There have been accusations of Lewis shouting inappropriate sexual jokes when drunk, and also of him groping at least one woman. He has also made other inappropriate remarks, usually of a sexual nature (e.g. one involving Ed Miliband and a goat).

My provisional view: underwhelming. Clive Lewis is not fully British for a start. Apart from that, his character seems weak to me. A loose cannon, not very trustworthy. On the face of it, could not hack Afghanistan for long and had a kind of breakdown. Whether that means that he could not fulfil a Labour leadership or, potentially, prime ministerial role, I do not know, but I doubt it and think that others might have similar doubts. Ideologically shallow. Unsuitable.

Having said the above, Clive Lewis’s pitch to the Labour rank and file (who will elect the leader in the end) is clever. It offers those rank and file members more —and more direct— power. That might be persuasive. Revolution in the revolution?

Another musical interlude…

Labour again…

I can see why many people are just laughing at the Labour leadership contest, after the recent election fiasco. However, the fact is that more than three-quarters of the 2017 Labour vote stayed with Labour: 32.2% as against 40%. Also, the demographics favour Labour in the medium term. As mentioned in previous blogs, had only under-25s voted, there would not be a single Conservative Party MP now. In fact, had only under-40s voted, most seats would be Labour, and even if only under-60s had voted, there might now be a Labour government.

Whoever wins the Labour leadership contest now may well head a Labour government in 2024, 2023 or even 2022.

Stray thoughts

Driving around the semi-flooded coastal part of Southern England in the dark this evening, it was incredible to experience how bad the roads are. Huge potholes, a feeling of disrepair. My car is fairly large, with large tyres, but these days it becomes necessary to drive something like a Range Rover just to smooth the ride! Thank God that I do not have false teeth!
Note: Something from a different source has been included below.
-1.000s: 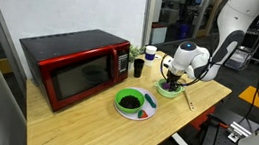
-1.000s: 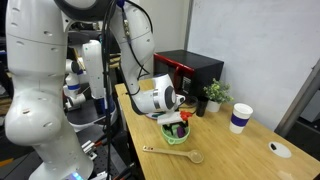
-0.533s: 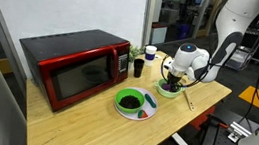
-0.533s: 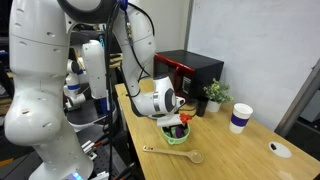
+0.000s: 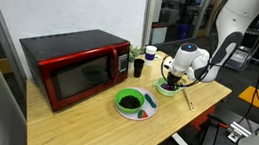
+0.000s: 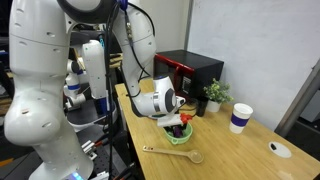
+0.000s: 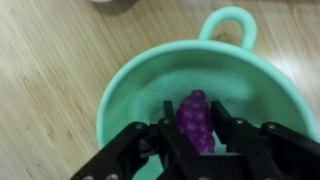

Now it seems that this miserable new regime will press ahead with the HS2 white elephant, when the North of England needs regional railways and the South needs repair of the roads, which are degenerating into a 17thC condition. An exaggeration, but not a complete one.

The more I think about the state of the UK, the more I think that it will be fortunate to avoid either a repressive dystopia (following on perhaps from a chaotic one) or (and/or) some kind of civil war somewhere down the line.